Bonfim acrescentou a necessidade de unidade da classe trabalhadora, em razão de que “em tempos de crise, o capitalismo avança mais sobre os trabalhadores”. “Teremos que fazer uma grande luta por emprego e renda. Precisamos taxar as grandes fortunas. Todos têm direito a uma moradia digna, ao SUS fortalecido e educação de qualidade. É preciso também vincular nossas pautas à luta contra o racismo e fascismo. Não há salvação para o povo se não tirarmos o governo Bolsonaro, para voltar a respirar, em defesa dos serviços públicos e das políticas públicas”.
 
Fortalecimento do Estado
 
A engenheira agrônoma e servidora pública, Cyra Malta, também falou no debate sobre a relação do modelo de produção dos alimentos na influência das pandemias.
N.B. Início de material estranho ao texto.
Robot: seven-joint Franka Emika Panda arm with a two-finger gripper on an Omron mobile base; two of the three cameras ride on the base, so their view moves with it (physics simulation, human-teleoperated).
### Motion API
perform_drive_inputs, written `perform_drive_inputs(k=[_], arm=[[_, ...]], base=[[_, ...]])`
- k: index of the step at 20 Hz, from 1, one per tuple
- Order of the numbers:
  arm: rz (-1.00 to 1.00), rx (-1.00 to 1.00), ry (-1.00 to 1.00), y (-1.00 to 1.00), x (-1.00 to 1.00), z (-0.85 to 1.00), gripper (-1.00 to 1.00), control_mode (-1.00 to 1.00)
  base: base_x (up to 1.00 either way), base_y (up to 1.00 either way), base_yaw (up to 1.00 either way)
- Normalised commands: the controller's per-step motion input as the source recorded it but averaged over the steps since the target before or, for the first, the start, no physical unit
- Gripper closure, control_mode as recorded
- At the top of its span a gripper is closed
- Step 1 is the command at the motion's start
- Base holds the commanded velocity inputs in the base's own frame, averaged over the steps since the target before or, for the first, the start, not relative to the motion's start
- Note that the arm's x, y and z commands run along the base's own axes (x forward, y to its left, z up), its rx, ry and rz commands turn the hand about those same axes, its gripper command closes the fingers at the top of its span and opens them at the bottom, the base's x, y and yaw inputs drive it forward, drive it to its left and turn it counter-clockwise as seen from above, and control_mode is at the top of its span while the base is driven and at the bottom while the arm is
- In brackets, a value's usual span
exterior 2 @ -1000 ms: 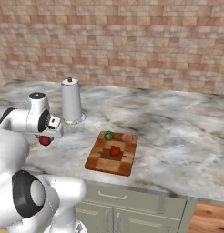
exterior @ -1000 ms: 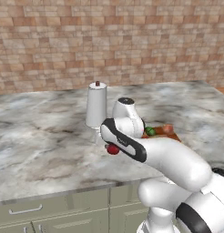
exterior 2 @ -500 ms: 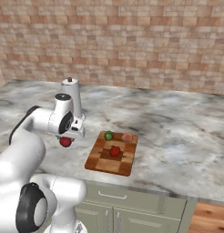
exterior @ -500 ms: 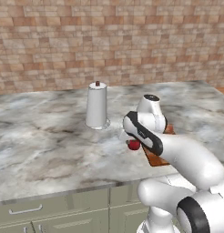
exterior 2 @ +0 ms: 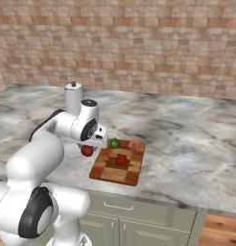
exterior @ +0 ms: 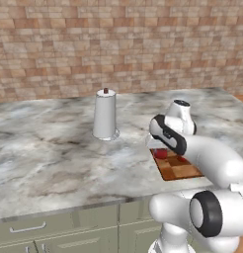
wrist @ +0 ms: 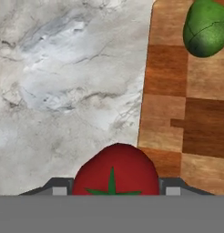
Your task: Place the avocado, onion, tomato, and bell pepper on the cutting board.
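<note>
Gripping the tomato (wrist: pixel 114 169) between its fingers, the claw (exterior 2: pixel 88 149) hangs beside the cutting board (exterior 2: pixel 104 169).

The arm (exterior 2: pixel 48 144) is built from glossy white, rounded shells, thick and tube-like. 1 large dark joint disc (exterior 2: pixel 37 214), ringed in grey, is seen low on the body, below the worktop (exterior 2: pixel 187 139) edge. A black band (exterior: pixel 169 135) is wrapped around the white link near the wrist, just above the worktop. The wrist is topped by a round white cap with a dark circular face (exterior 2: pixel 88 103). A further dark disc (exterior: pixel 207 213) is set into the lower shell, in front of the cabinets under the worktop.
</note>
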Motion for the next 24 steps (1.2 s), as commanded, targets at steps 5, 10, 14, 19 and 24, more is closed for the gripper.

Já Erivalder Guimarães, da Covisa, desmentiu a notícia de ter se alcançado o platô da curva de ascendência da doença em São Paulo. “Dizem que tivemos um platô da curva. Do dia 8 para cá tem uma curva ascendente. Daqui a 15 dias teremos um aumento de casos e daí para retomar o estágio de abril será muito difícil”, salientou.
 
O presidente do Sindsep, Sérgio Antiqueira, falou sobre a falta de transparência nos registros oficiais, incluindo a queda de leitos ocupados que, segundo o governo Covas, caiu de 92% para 63%. 
 
O secretário de Imprensa do Sindsep, João Batista Gomes, defendeu a reabertura pela administração municipal de hospitais que estão abandonados em São Paulo, como o Sorocabano, na Lapa, e a condução do Estado nas políticas públicas. “O governo Covas está querendo retomar o Projeto de Lei 749 que extingue serviços públicos – diversas Autarquias e Fundações, entre elas a Autarquia Hospitalar Municipal, o Serviço Funerário e a Fundação Theatro Municipal, e cria duas novas agências reguladoras”.
 
A saúde mental na pandemia e no pós-pandemia, a pandemia como resultado da relação destrutiva do homem com o meio ambiente e a pressão no trabalho em áreas essenciais da saúde também foram abordadas no debate sobre a flexibilização do isolamento social.